The runtime injects each tool result back into context before the LLM decides on the next call. The LLM reads the previous result and constructs the next argument from it. Sequential chaining adds one LLM round-trip per step; minimizing the chain depth — batching what can be batched — reduces total latency.

Concurrency Risks with Stateful Resources

Parallel tool calls against stateful resources need ordering guarantees the parallel dispatch doesn't provide. Two concurrent writes to the same database record without locking produce undefined results. Two concurrent email sends with partially overlapping content produce duplicate sends.

The rule: parallel dispatch is safe when tools are read-only or write to independent resources. When tools have overlapping write targets, enforce sequential ordering explicitly — either by structuring the tool schema so dependent tools cannot be called in parallel, or by enforcing sequential execution at the framework level.

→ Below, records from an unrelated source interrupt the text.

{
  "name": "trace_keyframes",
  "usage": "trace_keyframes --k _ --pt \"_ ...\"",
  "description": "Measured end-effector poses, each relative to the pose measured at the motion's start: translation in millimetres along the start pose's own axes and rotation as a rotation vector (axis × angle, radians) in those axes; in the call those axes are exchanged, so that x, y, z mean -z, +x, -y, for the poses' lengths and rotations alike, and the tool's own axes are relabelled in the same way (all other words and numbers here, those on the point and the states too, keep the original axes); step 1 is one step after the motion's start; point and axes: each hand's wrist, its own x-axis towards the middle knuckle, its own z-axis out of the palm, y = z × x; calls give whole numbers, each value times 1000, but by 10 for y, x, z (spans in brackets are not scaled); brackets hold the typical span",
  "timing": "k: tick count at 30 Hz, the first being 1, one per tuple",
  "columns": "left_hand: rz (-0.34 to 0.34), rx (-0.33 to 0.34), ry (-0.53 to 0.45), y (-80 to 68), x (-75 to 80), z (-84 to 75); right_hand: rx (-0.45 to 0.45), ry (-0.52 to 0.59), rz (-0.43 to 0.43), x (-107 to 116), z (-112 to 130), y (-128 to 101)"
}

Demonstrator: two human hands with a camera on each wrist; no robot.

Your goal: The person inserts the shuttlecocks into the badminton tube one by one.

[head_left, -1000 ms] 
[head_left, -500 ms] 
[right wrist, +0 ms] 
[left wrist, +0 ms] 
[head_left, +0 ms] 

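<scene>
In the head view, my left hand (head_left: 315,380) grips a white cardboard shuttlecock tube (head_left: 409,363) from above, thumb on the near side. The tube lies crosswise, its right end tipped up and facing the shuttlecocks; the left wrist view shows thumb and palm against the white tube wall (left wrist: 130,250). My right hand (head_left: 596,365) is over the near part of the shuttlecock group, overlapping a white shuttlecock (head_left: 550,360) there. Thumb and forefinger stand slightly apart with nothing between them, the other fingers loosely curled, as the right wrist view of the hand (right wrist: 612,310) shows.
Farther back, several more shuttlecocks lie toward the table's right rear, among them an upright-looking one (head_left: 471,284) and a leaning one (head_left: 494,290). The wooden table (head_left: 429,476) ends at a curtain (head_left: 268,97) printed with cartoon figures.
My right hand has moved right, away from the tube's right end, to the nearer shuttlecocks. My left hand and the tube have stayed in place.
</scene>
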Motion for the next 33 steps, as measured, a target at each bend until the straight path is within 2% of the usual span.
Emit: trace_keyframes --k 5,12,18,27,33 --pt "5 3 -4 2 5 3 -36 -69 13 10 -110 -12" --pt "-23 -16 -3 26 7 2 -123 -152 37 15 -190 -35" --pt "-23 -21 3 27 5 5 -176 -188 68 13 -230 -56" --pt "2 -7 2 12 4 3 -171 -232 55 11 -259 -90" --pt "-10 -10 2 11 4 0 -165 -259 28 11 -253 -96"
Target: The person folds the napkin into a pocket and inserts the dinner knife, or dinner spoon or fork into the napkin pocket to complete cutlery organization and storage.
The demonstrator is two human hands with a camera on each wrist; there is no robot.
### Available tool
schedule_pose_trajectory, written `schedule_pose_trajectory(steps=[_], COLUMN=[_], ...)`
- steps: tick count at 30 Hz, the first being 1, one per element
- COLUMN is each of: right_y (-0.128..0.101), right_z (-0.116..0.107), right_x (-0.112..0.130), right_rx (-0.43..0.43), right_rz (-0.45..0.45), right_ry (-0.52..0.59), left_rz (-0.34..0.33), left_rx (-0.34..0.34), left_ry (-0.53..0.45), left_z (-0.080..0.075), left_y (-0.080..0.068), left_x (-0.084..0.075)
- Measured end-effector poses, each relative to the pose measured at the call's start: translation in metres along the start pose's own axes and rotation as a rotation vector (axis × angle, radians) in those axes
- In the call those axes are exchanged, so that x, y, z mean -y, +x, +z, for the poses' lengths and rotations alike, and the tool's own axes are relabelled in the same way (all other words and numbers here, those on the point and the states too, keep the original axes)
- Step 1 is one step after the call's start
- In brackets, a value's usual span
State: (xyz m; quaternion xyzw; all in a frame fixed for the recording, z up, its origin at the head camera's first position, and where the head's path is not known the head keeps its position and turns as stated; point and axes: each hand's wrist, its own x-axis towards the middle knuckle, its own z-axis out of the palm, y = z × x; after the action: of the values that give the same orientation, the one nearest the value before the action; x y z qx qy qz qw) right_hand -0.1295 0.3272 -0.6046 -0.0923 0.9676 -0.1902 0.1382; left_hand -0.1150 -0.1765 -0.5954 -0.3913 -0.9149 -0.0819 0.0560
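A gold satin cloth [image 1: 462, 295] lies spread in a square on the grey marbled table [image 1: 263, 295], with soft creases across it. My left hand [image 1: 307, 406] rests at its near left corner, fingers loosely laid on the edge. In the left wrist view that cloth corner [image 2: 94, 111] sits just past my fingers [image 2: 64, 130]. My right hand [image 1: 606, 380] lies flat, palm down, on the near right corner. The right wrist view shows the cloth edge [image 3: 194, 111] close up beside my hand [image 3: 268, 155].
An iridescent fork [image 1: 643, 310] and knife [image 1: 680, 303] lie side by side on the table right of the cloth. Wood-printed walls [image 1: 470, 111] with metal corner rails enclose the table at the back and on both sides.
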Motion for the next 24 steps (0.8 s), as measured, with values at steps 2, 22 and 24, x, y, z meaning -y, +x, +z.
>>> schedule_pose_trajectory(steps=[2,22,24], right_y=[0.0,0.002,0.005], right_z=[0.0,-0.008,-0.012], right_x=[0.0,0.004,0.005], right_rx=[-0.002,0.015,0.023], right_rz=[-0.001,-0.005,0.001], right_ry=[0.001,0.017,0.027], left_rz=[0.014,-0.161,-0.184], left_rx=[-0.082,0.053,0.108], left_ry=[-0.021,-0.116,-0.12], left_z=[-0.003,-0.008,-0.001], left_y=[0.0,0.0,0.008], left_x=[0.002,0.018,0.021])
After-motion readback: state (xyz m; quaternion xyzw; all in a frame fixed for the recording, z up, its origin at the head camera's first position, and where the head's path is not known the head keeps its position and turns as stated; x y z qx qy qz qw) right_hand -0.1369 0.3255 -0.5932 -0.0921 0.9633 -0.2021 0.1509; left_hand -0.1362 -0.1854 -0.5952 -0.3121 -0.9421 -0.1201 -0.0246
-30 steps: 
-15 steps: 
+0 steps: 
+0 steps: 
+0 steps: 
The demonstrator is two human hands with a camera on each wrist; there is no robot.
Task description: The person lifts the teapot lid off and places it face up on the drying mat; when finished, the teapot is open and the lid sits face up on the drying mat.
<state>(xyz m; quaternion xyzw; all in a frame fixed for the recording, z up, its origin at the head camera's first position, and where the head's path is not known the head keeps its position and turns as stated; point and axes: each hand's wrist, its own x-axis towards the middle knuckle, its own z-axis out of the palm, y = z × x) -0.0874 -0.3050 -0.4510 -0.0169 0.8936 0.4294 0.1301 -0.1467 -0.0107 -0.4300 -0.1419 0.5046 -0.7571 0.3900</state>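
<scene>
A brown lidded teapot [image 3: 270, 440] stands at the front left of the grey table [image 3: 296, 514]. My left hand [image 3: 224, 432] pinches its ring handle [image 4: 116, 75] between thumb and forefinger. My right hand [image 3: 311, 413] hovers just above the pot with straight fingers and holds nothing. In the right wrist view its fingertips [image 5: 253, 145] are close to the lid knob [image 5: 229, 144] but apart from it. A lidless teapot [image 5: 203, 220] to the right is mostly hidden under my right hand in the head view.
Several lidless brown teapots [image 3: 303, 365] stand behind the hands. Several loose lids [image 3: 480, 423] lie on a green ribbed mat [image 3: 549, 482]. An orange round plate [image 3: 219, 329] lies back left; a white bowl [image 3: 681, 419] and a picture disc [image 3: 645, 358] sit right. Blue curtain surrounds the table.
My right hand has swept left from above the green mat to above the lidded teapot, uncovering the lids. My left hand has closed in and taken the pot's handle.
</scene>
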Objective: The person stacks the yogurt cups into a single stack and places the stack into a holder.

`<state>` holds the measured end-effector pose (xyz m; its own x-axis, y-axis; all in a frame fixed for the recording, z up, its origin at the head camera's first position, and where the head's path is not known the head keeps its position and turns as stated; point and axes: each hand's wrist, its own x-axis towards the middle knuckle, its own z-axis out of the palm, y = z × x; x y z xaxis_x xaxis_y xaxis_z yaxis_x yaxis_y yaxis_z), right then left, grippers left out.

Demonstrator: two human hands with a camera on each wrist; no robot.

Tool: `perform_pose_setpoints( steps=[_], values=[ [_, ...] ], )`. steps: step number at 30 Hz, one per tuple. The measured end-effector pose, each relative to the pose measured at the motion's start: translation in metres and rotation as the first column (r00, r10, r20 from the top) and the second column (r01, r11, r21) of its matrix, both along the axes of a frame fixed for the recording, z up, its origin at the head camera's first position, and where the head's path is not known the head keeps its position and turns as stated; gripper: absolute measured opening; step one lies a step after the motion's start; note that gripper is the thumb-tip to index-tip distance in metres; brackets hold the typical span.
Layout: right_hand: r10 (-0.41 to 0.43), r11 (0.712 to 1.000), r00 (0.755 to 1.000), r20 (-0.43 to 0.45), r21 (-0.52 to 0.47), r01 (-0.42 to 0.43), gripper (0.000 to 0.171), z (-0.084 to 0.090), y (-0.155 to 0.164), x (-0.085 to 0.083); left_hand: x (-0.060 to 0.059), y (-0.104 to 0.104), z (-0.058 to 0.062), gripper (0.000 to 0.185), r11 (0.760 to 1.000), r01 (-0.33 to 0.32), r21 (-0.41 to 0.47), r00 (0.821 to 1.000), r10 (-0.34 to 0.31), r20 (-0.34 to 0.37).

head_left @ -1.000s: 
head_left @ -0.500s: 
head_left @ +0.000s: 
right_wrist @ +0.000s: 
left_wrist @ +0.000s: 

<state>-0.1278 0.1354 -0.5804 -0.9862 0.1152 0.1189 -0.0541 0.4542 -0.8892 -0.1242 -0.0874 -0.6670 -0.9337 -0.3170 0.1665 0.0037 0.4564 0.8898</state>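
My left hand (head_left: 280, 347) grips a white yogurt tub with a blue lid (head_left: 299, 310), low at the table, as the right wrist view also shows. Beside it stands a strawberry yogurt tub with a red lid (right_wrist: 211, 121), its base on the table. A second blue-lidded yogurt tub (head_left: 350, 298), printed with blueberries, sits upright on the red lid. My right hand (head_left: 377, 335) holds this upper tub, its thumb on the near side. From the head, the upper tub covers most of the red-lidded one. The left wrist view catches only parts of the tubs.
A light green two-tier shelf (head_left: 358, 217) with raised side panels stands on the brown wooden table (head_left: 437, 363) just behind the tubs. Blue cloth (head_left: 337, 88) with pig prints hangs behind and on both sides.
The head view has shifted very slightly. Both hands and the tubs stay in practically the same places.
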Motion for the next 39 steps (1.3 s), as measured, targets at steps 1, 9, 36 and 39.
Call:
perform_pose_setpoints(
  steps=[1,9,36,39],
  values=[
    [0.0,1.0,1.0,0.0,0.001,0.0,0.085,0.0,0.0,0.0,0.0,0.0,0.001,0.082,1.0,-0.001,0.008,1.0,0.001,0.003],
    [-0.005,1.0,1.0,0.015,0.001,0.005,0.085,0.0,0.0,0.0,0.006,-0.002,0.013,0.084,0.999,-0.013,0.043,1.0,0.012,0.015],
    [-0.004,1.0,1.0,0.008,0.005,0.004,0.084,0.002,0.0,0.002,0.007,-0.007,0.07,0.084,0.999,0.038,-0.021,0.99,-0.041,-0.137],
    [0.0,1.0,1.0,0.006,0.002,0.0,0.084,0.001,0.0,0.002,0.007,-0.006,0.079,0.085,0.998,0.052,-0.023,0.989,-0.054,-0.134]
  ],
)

Tool Output Parsing and Error Recovery

Tool calls fail. The external API returns 503. The database query times out. The LLM constructs an argument value that passes schema validation but fails semantic validation at execution time. A well-designed tool use implementation handles failures without requiring human intervention for recoverable errors.

Validating Tool Outputs (Not Just Checking for Errors)

A tool returning HTTP 200 with a response body is not the same as a tool returning a correct, useful result. Validate the output against an expected schema before injecting it back into the agent's context. An empty result set, a null body, or a response containing an error message buried in a 200 response will mislead the agent if accepted uncritically.

Define an output schema for each tool alongside the input schema. Validate the raw response against it. Surface validation failures as structured errors rather than passing malformed output into context.

Retry Strategies: When and How to Re-Invoke

Three retry patterns for different failure modes:

  • Transient failure retry (network timeout, rate limit): re-invoke the same tool with the same arguments after a brief backoff. Idempotent tools only — retrying a non-idempotent tool (one that creates a record) without idempotency keys creates duplicates.
  • Argument clarification retry: return a structured error to the LLM explaining why the argument was rejected, then let the LLM construct a corrected call. Works well for semantic validation failures where the model can self-correct.
  • Fallback tool: if tool A fails after N retries, route to tool B with equivalent capability. Requires declaring fallback relationships in the tool registry.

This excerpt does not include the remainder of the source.